After some train issues, our silver haired cab driver drops us off further up the road, the same road that a group of the club’s Ultras have commandeered, led by the drum, as they make their way to the ground.

We have to collect our tickets from the club fan-pub, a nondescript single storey building close by, not much to look at from the outside, but entering it’s a smoke filled, knitted bottle carrier, scarf and sticker covered football cave, where fans can meet and drink before the match.

Red megaphone in hand the Rot Weiss Essen Capo climbs the fence, bangs his chest, and turns his back on the game kicking off behind him, beside him one of the biggest flags sways back and forth “Ultras-Hooligans”. It’s incredibly hard to concentrate on anything other than the man at the front, the hype man, the conductor, his gravelly voice organising the crowd, starting every chant.

“Need one of them at the Emirates” says Tom, I think every ground could do with one. It’s a notion that seems so alien to British football fans, but is commonplace on the continent and the rest of the world. He’s mesmerizing in a totally platonic, heterosexual way, it’s hard to remember there is even a game on, and although I have no idea what he is saying, his actions speak volumes, as he pumps his fist towards the crowd, demanding more volume, more singing.

We spend the match amongst the “hardcore” as one fan had put it, on the Westkurve and spend 90 minutes mouths wide open at the level of support. The game became almost secondary, as we were enveloped by the singing, the flags and the warm welcome the locals gave us.

With a slightly fuzzy head, and the proposition of an early Saturday kickoff, the shorter trip to nearby VfL Bochum of the 2.Bundesliga, was a lot less eventful and reconfirmed that German football fans love a pre game beer on the train. We got our day underway with a breakfast of champions, curry sauce smothered sausages under a mountain of mayo covered chips.

Inside the angular, flyswat square floodlight rewirpowerSTADION after a fleeting meeting with a giant blue mouse, we managed to find a place on the heaving Oustkurve, the home of the Ultras and  marvelled at rendition of the club anthem, the constant motion of the flags and the ice cool Capo, shades on, blue megaphone in hand, perched on top of the fence directing the crowd.

Not content with being affordable, friendly and having a stand out atmosphere, football in Germany adds another string to its bow, it’s innovative as well. Having spotted a man with a knitted bottle holder around his neck at Essen, one VfL fan has taken it to the next level, like the leap from Sputnik to the Apollo program. The ‘thing to carry your beer in’ race is happening in front of us, we are part of it, as we see a man with a knitted pint carrier.
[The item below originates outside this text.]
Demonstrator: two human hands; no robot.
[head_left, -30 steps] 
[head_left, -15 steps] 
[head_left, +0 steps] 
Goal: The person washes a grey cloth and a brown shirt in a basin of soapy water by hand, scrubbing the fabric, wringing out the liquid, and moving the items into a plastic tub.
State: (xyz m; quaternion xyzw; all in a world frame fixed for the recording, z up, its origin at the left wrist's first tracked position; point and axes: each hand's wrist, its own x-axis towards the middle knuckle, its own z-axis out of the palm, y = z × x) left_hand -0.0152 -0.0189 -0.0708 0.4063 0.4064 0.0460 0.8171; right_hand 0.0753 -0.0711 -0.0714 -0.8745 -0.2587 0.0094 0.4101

I can just about get my head around the bottle, which just about makes sense with its small opening, and it being naturally a bit more contained, but the balls to wear a full and open container about your person, in a crowded public area, well frankly it’s mind blowing, we have a lot to learn from the Germans.

Last but not least, the weekend culminated in a Sunday evening on the world famous ‘Yellow Wall’ the Südtribüne of the Signal Iduna Park.
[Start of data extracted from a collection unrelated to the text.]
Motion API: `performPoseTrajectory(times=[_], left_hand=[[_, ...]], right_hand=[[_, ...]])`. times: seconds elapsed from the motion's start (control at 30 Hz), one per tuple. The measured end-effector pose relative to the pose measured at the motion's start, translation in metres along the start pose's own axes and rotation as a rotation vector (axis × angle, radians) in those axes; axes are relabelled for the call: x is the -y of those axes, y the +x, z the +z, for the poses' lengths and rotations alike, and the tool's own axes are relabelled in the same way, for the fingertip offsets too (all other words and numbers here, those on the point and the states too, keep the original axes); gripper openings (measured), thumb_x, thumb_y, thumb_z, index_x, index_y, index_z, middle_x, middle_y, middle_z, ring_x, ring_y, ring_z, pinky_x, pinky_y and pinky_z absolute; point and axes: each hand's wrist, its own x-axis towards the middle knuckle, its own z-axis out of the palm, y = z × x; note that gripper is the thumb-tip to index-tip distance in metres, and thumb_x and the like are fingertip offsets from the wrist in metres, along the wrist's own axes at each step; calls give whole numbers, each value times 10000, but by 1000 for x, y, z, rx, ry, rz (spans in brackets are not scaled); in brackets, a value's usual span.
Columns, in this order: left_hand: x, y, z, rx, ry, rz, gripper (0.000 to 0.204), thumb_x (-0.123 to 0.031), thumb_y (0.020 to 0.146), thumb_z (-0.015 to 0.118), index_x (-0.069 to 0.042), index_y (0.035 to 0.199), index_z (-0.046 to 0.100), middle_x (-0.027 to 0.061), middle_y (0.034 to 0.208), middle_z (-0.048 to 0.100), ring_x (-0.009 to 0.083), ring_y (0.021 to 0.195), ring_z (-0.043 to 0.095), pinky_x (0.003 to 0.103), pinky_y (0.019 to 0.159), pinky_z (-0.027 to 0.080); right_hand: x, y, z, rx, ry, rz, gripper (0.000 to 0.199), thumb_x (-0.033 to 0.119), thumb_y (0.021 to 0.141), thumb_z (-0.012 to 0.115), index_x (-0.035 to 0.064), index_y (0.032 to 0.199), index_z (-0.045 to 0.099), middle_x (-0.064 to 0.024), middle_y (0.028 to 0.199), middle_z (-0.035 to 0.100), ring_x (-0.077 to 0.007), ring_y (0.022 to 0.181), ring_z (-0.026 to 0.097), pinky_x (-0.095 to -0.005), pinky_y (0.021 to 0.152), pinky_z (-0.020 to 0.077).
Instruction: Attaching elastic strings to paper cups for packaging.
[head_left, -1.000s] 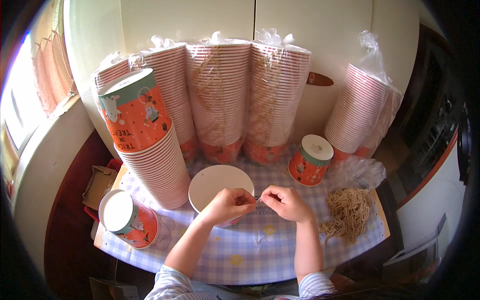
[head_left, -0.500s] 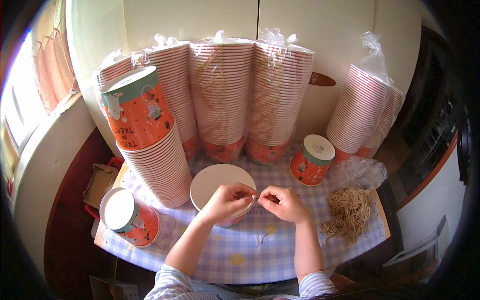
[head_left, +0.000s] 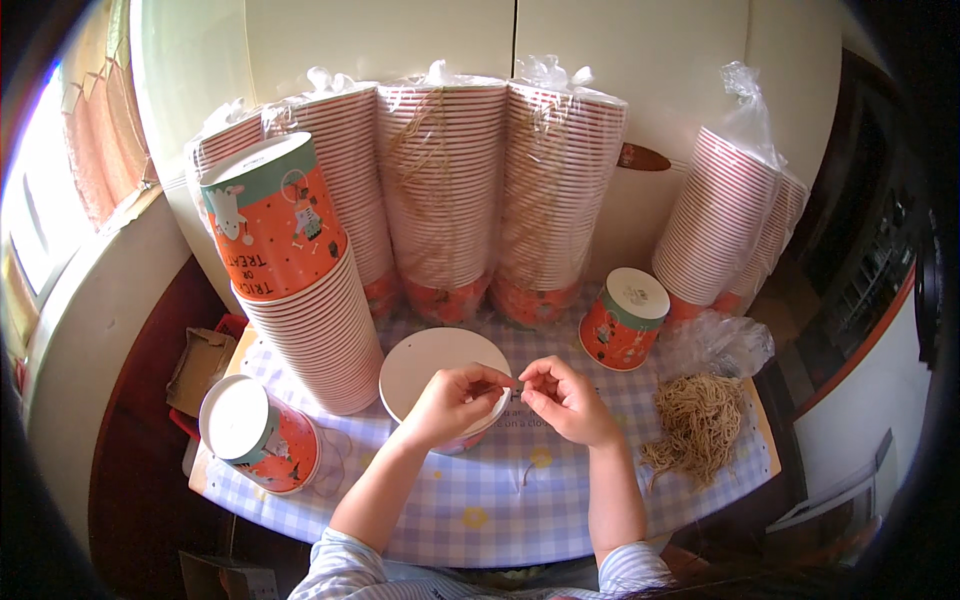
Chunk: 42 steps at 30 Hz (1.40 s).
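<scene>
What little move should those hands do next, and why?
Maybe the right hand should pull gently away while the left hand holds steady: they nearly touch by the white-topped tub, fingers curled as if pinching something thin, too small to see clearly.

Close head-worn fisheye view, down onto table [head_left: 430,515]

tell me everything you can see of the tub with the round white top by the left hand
The tub shows a broad, flat, round white top, facing up, smooth and card-like; whether that is a lid or a base isn't clear. A little reddish side shows below. It stands on the checked cloth, to the right of the tall unbagged stack. The left hand hides its near right part; whether they touch can't be told.
</scene>
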Motion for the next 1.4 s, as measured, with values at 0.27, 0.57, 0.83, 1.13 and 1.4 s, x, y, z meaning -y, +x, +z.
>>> performPoseTrajectory(times=[0.27, 0.57, 0.83, 1.13, 1.4], left_hand=[[-4, -5, 0, 133, -28, -70, 217, -109, 765, 632, 30, 925, 586, 23, 702, 584, 37, 496, 483, 198, 432, 380], [3, -3, -4, 172, -243, -115, 115, -89, 838, 564, 25, 848, 561, 11, 655, 544, 48, 491, 474, 194, 410, 361], [5, -2, -12, 201, -287, -79, 111, -80, 856, 536, 29, 877, 544, 27, 728, 557, 67, 569, 507, 205, 448, 399], [8, -1, -14, 256, -272, -92, 92, -71, 838, 565, 13, 877, 563, 24, 844, 590, 78, 799, 542, 216, 713, 432], [16, 1, -20, 111, -32, -53, 130, -101, 836, 564, 21, 881, 556, 41, 795, 592, 87, 749, 550, 224, 664, 452]], right_hand=[[7, -1, 7, 55, 172, -54, 131, -13, 828, 521, 31, 949, 501, -17, 859, 547, -69, 755, 528, -206, 671, 449], [9, 0, 2, -43, -341, -256, 126, -67, 730, 504, 16, 757, 595, -63, 895, 544, -138, 735, 552, -223, 622, 445], [18, 3, 14, -121, -466, -186, 169, -4, 682, 639, 9, 850, 623, -64, 926, 561, -150, 753, 559, -237, 606, 457], [0, 6, 11, -45, -539, -299, 122, -5, 713, 643, 1, 830, 610, -91, 944, 575, -186, 778, 589, -264, 640, 492], [6, 6, 12, -103, -503, -244, 76, 11, 703, 631, 12, 768, 592, -76, 881, 573, -183, 747, 580, -277, 627, 478]])
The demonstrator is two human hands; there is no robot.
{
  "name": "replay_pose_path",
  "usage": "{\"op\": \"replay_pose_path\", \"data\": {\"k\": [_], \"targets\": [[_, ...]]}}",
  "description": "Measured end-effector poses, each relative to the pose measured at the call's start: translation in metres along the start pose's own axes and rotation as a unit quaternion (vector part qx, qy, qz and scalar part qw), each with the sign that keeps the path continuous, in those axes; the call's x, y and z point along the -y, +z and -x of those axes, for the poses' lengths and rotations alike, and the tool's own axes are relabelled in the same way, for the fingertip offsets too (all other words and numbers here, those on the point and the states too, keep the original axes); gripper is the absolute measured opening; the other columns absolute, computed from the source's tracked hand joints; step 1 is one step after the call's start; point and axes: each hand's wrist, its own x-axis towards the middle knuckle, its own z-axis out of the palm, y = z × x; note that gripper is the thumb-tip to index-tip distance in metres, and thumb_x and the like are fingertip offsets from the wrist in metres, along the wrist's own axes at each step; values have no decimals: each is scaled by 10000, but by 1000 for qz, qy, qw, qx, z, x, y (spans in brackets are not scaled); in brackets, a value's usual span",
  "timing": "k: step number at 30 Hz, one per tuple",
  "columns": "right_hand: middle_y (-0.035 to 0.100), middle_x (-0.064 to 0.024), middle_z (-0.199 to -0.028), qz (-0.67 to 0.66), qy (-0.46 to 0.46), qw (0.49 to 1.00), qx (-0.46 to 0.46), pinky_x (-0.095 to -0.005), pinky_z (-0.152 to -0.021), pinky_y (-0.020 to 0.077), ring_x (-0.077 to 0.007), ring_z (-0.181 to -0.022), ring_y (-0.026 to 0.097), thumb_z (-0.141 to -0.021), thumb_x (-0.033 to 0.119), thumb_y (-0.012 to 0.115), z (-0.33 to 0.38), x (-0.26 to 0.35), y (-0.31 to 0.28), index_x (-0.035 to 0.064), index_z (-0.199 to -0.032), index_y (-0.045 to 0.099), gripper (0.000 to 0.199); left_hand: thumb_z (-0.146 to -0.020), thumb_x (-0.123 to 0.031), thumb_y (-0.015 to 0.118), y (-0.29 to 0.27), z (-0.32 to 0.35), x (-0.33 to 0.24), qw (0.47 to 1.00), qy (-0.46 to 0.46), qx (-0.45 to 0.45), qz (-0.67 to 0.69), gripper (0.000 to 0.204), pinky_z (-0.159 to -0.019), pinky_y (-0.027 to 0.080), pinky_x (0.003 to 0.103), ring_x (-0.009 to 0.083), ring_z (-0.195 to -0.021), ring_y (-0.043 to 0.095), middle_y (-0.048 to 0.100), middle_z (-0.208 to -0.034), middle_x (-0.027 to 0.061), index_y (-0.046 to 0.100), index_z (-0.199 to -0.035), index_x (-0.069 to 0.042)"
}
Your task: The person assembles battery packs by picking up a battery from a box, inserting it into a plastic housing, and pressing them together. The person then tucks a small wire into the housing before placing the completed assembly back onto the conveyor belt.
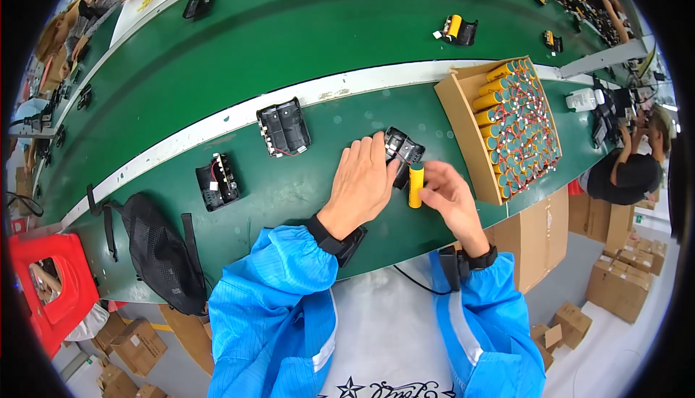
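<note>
My left hand lies over the left side of a small black plastic housing, its thumb and fingers against it. The housing sits tilted on the green bench and shows its open inside. In my right hand, between thumb and fingers, is a yellow cylindrical battery, held upright just below the housing's near right end. My left palm and part of the housing are hidden. To the left, two more black housings rest on the bench, a wider one and a smaller one, both with small light-coloured parts along one edge.
A cardboard box of wired yellow batteries stands right of my hands. A black mesh bag lies at left, near a red stool. Past a white rail, housings sit on a green surface. A co-worker is at far right.
</note>
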Motion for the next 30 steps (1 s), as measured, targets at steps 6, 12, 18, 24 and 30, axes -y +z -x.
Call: {"op": "replay_pose_path", "data": {"k": [6, 12, 18, 24, 30], "targets": [[576, -140, -1198, 225, 99, 957, 155, -289, -770, 502, -181, -868, 574, -811, -23, 702, -10, 37, -9, 59, -1101, 704, 302, -894, -187, 637, 1, 1, -6, 999, 13, -4, -47, 474, -791, 430, 419, 327, -904, 543, 562, -987, 179, 486, -1247, 89], [574, -160, -1221, 532, -240, 804, -111, -314, -779, 534, -251, -940, 640, -800, -74, 659, -18, 18, 1, 63, -1078, 732, 318, -887, -203, 655, 4, 9, -17, 995, -15, -8, -95, 519, -793, 433, 417, 317, -898, 549, 567, -980, 173, 487, -1270, 103], [543, -181, -1343, 252, -194, 941, -114, -400, -944, 507, -348, -1098, 619, -763, 22, 746, -7, 7, 20, 80, -1110, 732, 352, -898, -189, 642, 6, 10, -22, 994, -50, -3, -100, 528, -786, 437, 432, 336, -896, 549, 571, -1000, 194, 471, -1295, 114], [482, -207, -1449, 282, -237, 923, -110, -412, -991, 480, -359, -1156, 586, -741, 96, 806, -10, -2, 20, 93, -1117, 738, 382, -877, -196, 669, 11, 11, -20, 992, -39, -29, -115, 537, -761, 442, 414, 316, -880, 560, 567, -981, 174, 488, -1284, 103], [440, -225, -1490, 286, -333, 894, -84, -427, -988, 476, -386, -1206, 536, -716, 141, 839, -13, -3, 32, 120, -1111, 746, 406, -855, -127, 681, 13, 14, -19, 994, -60, -16, -92, 577, -796, 464, 428, 345, -915, 568, 564, -1005, 182, 455, -1333, 104]]}}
There is not an adjective in my vocabulary that can do this living, black and yellow mountain justice. The landing at the top of our entrance, gives us both a moment not just to take it in, but also to comprehend the fact that in less than an hour 26,000 people, us included, will be standing, safely, to watch the game.

As the opening bars of ‘You’ll Never Walk Alone’ start, the next few minutes are ones I will have difficulty ever forgetting. 80,000 people, scarves out above their heads, flawlessly sing a song that is not in their first language, the whole pitch is covered with people whose choreographed flag flying adds to the spectacle, its hairs up on the back of your neck kind of stuff.

Despite the level, be it the fourth or the first, along with the compulsory beer and sausages, two things were a constant, the atmosphere and the welcome. I’m sure there a down sides to German football, I know they have there own fair share of protests, banners and walkouts, but from our four day trip, we have left only wanting only more. If you are in search of the ‘Beautiful Game’, Germany would not be a bad place to start.